Starmer in tune with Labour's immanent xenophobia

 Many people will have seen Sir Keir's speech to British business yesterday as a betrayal of liberal values within the Labour party. The truth is that these have only ever formed a thin veneer on the main body of the party which has always been suspicious of foreigners. One can go back to the Attlee government, so progressive in many ways, which refused to have anything to do with the incipient European common market, in spite of advocacy from Winston Churchill. Wartime restrictions on movement of aliens, including Irish, were not lifted until after the 1951 general election which saw Conservatives returned to power. Later, as a Guardian article lays out:

Home Secretary Callaghan introduced the 1968 Commonwealth Immigrants Act, which placed British immigration policy on an overtly racial footing.

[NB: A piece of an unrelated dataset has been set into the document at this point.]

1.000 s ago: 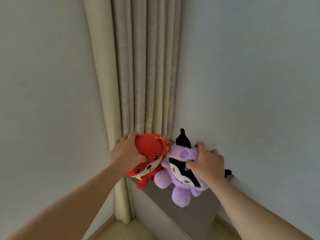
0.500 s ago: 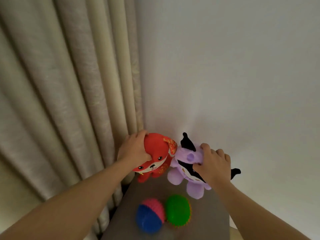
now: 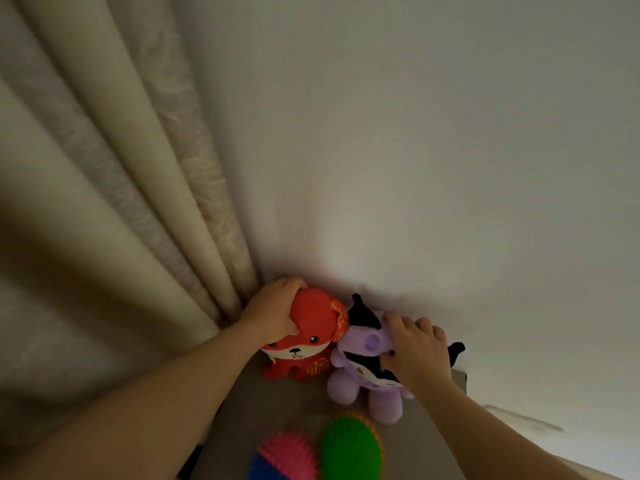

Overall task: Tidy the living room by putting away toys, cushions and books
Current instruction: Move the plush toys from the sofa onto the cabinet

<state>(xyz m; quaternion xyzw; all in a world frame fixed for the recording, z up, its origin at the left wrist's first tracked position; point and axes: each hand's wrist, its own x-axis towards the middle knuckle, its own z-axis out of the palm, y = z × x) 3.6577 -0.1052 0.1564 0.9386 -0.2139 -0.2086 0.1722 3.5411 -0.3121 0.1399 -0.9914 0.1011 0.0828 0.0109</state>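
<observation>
A red plush fox (image 3: 304, 341) sits upright on a grey-brown shelf top (image 3: 263, 407), against the wall corner. My left hand (image 3: 273, 315) grips the top and side of its head. Right beside it, touching, sits a purple and black plush doll (image 3: 363, 379), its legs pointing toward me. My right hand (image 3: 415, 351) is closed over its head and face, hiding most of the face.
A pink and blue spiky ball (image 3: 282, 457) and a green spiky ball (image 3: 351, 448) lie on the shelf top nearer to me. Beige curtains (image 3: 114, 216) hang at the left, touching the shelf. A plain white wall (image 3: 415, 150) stands right behind the toys.
Both plush toys came down from mid-air onto the shelf top and back toward the wall corner. My view has tilted down and closer; the spiky balls show more fully.
</observation>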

This act also created the phenomenon of human "shuttlecocks". Families, having left east Africa, spent weeks in airport transit lounges as they were shuttled from airport to airport because they could not get into the UK in spite of being British citizens.

The practice of denying citizens entry into the European country whose passport they held was eventually ruled unlawful by the European Court of Justice.

In 1969 Callaghan's amendment to the Immigration Appeals Act removed the possibility of making an effective appeal from those the act was ostensibly meant to benefit. He also introduced a measure preventing British women living with their foreign or Commonwealth-born husbands in the UK.

The 1971 Immigration Act enacted by the Tories was largely drafted by Labour when in power and consolidated the racial basis of immigration policy. It also had the effect of making people who had entered the country legally, illegal immigrants, retrospectively. This meant that they could be removed without any recourse to a court of law.

One wonders whether his war against the import of unqualified labour extends to the speculators from the US, Russia and elsewhere who have done so much damage to the City of London's reputation. Or, is he, like Peter Mandelson happy about the filthy rich as long as they pay some tax?